During my installing of hadoop on my laptop which was based on windows7, I encountered some problems which cost me couple of hours, so I plan to write it down.
The standard process was :
- install Cygwin(must enable openSSH feature when installing).
- download Hadoop package from official site, and extract it.(PS: in my laptop, I must extract it in the directory which cygwin located, or hadoop namenode would not be started. )
- set environment variables: JAVA_HOME, HADOOP_INSTALL, add %HADOOP_INSTALL%/bin to PATH.
- open %HADOOP_INSTALL%/conf/hadoop-env.sh, add "export JAVA_HOME=***", add "export HADOOP_INSTALL=**".

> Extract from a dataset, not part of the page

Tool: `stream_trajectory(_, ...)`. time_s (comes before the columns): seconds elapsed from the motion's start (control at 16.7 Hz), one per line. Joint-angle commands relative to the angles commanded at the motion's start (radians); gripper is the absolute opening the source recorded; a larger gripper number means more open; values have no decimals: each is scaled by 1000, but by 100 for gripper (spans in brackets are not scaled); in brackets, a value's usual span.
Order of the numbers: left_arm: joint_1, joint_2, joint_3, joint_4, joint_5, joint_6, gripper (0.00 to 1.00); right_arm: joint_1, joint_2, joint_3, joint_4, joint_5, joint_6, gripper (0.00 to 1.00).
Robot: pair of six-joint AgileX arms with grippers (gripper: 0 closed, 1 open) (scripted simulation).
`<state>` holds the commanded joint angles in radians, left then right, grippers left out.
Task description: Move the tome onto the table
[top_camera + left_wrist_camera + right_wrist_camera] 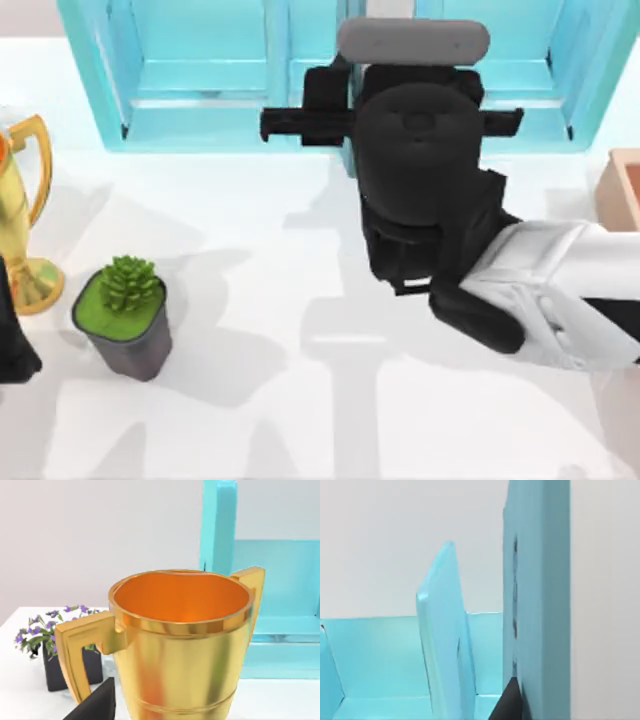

- then open Cygwin terminal, type "hadoop version", if no error found ,then it's ok. if error found , check your HADOOP_INSTALL, and PATH setting.(PS: be ware of the JAVA_HOME, it is recommended that this path should not include " "(space)).
- modity core-site.xml, hdfs-site.xml, mapred-site.xml using below content:
<?xml version="1.0"?>
<!– core-site.xml –>
<configuration>
<property>
<name>fs.default.name</name>
<value>hdfs://localhost/</value>
</property>
</configuration>
<?xml version="1.0"?>
<!– hdfs-site.xml –>
<configuration>
<property>
<name>dfs.replication</name>
<value>1</value>
</property>
</configuration>
<?xml version="1.0"?>
<!– mapred-site.xml –>
<configuration>
<property>
<name>mapred.job.tracker</name>
<value>localhost:8021</value>
</property>
</configuration> - configuring SSH using command: ssh-host-config , select not create private privilege account(may not the same word, but seems like it.).
then generate a new SSH key (so we can login without password, the same as hadoop running on it) .
% ssh-keygen -t rsa -P '' -f ~/.ssh/id_rsa
% cat ~/.ssh/id_rsa.pub >> ~/.ssh/authorized_keys
Test with : ssh localhost ( before we can login , we must start the cygwin ssh service firstly. ) - initialize hadoop namenode using : hadoop namenode -format. if you can find "tmp/hadoop-*/dfs/name" in the directory which hadoop located, then congratulations.
- run start-all.sh (it will start namenode, jobtracker, secondary namenode, datanode). using jps command to verify if these deamon process were started successfully. also can check it by http://localhost:50030/ for the jobtracker, http://localhost:50070/ for the namenode.
In my laptop, I must change the cygwin service configuration, I must change the service logon role. (using the account which was in administrator group)